Spanish-Mexican actor

Isabelita Blanch Ruiz (13 November 1906 – 14 May 1985) was a Spanish-born Mexican actress who specialized in vaudeville and comedy during the Golden Age of Mexican cinema. She and her sister Anita Blanch opened theater companies and performed throughout Mexico and in the United States. She also acted in movies and performed in one television series.

==Biography==
Isabelita Blanch Ruiz was born 13 November 1906 in Valencia, Spain. She and her sister Ana, who went by the name of Anita Blanch, both had interest in the theater and arrived in Mexico in the 1920s. Primarily a vaudeville entertainer, Blanch specialized in comedy and melodrama.

She and her sister formed the Compañía de Teatro Anita Blanch (Anita Blanch Theater Company), hiring artists like Angel Garasa, Rafael Banquells, and Jose Cibrian, among others. In the 1940s, they produced plays like “No hables mal de os gitanos” by Enrique Bohorques; “La mujer legitima” by Xavier Villaurrutia; “Doña hormiga” by Alvarez Quintero; “El amor las vuelve locas” by Enrique Suarez, and many other productions.

Isabelita also had her own touring company, Compañía de Isabelita Blanch, which in 1940 made the inaugural performance in the restored Teatro Principal de Puebla, oldest theater in Mexico, with the presentation of the work "Quién te quiere a ti". In 1943, she toured in the United States, playing venues in Tucson, Arizona.

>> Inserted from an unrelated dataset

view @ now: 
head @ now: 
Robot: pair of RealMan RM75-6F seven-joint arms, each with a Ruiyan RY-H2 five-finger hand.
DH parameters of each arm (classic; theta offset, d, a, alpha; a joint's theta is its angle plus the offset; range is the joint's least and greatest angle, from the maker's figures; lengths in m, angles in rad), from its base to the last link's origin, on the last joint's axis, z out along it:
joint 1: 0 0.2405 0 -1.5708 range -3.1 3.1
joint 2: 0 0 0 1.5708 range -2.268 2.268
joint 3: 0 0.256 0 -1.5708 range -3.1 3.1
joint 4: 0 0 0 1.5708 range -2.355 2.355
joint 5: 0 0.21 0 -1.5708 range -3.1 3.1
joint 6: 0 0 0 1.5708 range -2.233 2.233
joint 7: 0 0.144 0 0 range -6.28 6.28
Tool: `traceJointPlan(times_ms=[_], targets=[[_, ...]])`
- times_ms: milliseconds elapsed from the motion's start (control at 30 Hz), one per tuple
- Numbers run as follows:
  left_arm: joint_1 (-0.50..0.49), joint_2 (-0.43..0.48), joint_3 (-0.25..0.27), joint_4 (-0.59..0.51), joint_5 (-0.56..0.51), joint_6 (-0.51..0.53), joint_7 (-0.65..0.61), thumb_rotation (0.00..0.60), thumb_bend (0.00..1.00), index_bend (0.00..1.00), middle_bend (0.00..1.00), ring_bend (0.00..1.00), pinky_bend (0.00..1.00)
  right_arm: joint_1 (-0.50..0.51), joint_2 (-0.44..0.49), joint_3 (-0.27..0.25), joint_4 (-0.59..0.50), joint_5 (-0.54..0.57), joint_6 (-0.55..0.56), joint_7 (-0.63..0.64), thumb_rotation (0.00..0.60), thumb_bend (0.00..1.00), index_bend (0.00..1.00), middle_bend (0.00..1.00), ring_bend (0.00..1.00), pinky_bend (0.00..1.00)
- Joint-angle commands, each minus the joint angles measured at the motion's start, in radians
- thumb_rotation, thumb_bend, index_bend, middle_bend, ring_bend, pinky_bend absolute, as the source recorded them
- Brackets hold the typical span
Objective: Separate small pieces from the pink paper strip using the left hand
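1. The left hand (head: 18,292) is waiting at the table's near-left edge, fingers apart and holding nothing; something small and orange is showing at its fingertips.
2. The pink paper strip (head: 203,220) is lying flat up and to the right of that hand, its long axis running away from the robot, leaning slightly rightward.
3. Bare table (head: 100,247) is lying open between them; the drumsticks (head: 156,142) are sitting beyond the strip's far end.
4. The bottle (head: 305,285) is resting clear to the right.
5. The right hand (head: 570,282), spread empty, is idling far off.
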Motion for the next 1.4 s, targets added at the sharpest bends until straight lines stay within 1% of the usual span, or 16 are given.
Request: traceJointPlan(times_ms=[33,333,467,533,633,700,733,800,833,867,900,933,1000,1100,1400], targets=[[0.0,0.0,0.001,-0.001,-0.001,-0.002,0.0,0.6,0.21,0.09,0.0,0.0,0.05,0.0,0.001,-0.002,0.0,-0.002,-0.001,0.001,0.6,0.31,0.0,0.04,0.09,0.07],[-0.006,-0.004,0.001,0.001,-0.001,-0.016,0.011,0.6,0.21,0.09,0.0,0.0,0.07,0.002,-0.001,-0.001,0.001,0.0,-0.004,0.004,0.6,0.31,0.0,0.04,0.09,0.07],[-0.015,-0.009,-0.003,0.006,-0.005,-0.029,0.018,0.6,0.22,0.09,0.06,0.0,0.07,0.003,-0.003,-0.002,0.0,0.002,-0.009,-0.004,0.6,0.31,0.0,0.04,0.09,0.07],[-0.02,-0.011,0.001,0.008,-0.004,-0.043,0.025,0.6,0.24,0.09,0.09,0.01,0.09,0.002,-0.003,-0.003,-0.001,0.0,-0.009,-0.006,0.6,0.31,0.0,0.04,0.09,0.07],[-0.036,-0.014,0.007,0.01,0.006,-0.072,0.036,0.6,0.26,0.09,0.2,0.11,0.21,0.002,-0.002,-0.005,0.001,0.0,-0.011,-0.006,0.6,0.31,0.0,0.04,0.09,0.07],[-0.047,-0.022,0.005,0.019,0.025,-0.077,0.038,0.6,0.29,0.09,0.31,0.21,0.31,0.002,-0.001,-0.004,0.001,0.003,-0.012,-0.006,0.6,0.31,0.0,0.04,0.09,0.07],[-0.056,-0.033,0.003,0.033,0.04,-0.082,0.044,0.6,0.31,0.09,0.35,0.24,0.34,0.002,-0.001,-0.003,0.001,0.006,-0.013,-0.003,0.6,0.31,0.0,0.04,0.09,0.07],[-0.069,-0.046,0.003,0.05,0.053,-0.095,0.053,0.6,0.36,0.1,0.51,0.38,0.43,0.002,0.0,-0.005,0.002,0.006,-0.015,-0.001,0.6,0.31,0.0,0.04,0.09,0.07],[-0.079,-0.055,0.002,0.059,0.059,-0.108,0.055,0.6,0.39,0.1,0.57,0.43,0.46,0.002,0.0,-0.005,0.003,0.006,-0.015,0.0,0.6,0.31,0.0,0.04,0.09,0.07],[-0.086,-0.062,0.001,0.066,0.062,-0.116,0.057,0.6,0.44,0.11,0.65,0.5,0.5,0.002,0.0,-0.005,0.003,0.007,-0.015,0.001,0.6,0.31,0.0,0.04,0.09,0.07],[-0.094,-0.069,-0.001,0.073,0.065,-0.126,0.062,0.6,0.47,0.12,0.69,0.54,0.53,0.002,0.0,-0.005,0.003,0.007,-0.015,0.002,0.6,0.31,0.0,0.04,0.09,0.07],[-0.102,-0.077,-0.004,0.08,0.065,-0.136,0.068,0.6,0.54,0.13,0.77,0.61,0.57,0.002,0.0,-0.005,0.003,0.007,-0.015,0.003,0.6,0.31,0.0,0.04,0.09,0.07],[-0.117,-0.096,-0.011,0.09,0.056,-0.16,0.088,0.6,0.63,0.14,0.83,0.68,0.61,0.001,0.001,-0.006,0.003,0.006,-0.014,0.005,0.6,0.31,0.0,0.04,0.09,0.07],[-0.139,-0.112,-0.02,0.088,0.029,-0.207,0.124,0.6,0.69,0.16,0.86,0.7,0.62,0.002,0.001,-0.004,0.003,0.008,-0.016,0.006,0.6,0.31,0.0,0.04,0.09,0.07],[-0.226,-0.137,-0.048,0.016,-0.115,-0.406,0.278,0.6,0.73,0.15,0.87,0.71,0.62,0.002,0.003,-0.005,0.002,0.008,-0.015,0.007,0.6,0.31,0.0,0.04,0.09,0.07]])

Blanch also performed in several movies including “Luponini de Chicago” (1935) by Jose Bohr, “Casa de mujeres” and "La historia de siete pecadoras" (1942) by Gabriel Soria and “Con la música por dentro" (1946) by Gómez Landero, and "Los secretos del sexo débil" (1960). She was also the star of a television program called "El profesor particular".

She died in Mexico City on 14 May 1985.

==Selected filmography==
- Luponini from Chicago (1935)
- The Gay Senorita (1945)
- Music Inside (1947)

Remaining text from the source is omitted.